» What is expected
Write out each line below exactly as it appears.

═══

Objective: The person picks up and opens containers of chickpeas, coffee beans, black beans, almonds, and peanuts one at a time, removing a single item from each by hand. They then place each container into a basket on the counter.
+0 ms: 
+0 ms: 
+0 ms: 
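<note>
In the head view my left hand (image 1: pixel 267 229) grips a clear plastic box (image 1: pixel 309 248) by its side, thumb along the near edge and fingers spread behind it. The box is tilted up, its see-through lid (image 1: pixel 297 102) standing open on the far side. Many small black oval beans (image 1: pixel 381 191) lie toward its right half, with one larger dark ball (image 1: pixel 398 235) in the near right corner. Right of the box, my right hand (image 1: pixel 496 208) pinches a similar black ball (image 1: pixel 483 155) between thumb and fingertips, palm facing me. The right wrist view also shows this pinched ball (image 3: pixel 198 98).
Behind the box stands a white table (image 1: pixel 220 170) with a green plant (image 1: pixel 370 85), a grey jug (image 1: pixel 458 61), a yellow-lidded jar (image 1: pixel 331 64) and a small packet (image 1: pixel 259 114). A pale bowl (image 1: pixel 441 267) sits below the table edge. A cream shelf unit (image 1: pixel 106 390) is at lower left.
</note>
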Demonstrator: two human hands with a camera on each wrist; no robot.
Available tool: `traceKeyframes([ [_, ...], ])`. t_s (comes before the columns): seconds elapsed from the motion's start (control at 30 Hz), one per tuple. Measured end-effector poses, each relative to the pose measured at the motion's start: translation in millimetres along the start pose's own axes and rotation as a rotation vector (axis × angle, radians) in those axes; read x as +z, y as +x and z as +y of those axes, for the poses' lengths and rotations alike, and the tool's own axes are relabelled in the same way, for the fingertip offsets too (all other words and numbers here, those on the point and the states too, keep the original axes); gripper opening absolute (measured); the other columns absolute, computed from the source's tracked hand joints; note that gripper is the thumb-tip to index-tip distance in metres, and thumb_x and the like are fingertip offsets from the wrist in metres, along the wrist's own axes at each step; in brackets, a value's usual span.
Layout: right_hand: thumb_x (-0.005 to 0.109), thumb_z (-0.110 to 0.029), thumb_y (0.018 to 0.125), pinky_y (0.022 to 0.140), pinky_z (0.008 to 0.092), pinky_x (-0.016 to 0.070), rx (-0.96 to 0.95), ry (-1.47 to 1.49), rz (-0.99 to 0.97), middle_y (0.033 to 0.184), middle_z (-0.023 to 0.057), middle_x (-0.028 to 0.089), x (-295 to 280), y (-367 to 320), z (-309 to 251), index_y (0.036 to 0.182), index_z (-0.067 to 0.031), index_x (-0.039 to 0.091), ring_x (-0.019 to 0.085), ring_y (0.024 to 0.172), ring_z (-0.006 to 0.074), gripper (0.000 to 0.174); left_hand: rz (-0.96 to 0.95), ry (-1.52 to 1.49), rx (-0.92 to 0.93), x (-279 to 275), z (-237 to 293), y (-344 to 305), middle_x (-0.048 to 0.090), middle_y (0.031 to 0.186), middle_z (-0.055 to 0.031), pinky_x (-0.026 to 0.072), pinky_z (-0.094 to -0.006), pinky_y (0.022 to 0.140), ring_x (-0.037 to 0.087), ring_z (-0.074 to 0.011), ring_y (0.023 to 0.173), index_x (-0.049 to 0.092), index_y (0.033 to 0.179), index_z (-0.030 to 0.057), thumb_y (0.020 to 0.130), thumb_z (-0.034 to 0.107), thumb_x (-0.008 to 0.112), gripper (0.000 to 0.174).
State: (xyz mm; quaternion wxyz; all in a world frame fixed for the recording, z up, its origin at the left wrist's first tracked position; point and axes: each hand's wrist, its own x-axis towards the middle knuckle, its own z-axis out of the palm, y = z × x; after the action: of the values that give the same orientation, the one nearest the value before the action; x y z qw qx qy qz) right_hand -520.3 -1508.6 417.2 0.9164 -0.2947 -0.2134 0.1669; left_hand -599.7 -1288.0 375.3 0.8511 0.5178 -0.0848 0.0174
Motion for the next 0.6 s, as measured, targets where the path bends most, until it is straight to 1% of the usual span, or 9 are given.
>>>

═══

» Expected answer
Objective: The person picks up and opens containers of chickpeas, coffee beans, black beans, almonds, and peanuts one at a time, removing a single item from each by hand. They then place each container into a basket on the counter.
+0 ms: 
+0 ms: 
+0 ms: 
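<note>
In the head view my left hand (image 1: pixel 267 229) grips a clear plastic box (image 1: pixel 309 248) by its side, thumb along the near edge and fingers spread behind it. The box is tilted up, its see-through lid (image 1: pixel 297 102) standing open on the far side. Many small black oval beans (image 1: pixel 381 191) lie toward its right half, with one larger dark ball (image 1: pixel 398 235) in the near right corner. Right of the box, my right hand (image 1: pixel 496 208) pinches a similar black ball (image 1: pixel 483 155) between thumb and fingertips, palm facing me. The right wrist view also shows this pinched ball (image 3: pixel 198 98).
Behind the box stands a white table (image 1: pixel 220 170) with a green plant (image 1: pixel 370 85), a grey jug (image 1: pixel 458 61), a yellow-lidded jar (image 1: pixel 331 64) and a small packet (image 1: pixel 259 114). A pale bowl (image 1: pixel 441 267) sits below the table edge. A cream shelf unit (image 1: pixel 106 390) is at lower left.
</note>
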Demonstrator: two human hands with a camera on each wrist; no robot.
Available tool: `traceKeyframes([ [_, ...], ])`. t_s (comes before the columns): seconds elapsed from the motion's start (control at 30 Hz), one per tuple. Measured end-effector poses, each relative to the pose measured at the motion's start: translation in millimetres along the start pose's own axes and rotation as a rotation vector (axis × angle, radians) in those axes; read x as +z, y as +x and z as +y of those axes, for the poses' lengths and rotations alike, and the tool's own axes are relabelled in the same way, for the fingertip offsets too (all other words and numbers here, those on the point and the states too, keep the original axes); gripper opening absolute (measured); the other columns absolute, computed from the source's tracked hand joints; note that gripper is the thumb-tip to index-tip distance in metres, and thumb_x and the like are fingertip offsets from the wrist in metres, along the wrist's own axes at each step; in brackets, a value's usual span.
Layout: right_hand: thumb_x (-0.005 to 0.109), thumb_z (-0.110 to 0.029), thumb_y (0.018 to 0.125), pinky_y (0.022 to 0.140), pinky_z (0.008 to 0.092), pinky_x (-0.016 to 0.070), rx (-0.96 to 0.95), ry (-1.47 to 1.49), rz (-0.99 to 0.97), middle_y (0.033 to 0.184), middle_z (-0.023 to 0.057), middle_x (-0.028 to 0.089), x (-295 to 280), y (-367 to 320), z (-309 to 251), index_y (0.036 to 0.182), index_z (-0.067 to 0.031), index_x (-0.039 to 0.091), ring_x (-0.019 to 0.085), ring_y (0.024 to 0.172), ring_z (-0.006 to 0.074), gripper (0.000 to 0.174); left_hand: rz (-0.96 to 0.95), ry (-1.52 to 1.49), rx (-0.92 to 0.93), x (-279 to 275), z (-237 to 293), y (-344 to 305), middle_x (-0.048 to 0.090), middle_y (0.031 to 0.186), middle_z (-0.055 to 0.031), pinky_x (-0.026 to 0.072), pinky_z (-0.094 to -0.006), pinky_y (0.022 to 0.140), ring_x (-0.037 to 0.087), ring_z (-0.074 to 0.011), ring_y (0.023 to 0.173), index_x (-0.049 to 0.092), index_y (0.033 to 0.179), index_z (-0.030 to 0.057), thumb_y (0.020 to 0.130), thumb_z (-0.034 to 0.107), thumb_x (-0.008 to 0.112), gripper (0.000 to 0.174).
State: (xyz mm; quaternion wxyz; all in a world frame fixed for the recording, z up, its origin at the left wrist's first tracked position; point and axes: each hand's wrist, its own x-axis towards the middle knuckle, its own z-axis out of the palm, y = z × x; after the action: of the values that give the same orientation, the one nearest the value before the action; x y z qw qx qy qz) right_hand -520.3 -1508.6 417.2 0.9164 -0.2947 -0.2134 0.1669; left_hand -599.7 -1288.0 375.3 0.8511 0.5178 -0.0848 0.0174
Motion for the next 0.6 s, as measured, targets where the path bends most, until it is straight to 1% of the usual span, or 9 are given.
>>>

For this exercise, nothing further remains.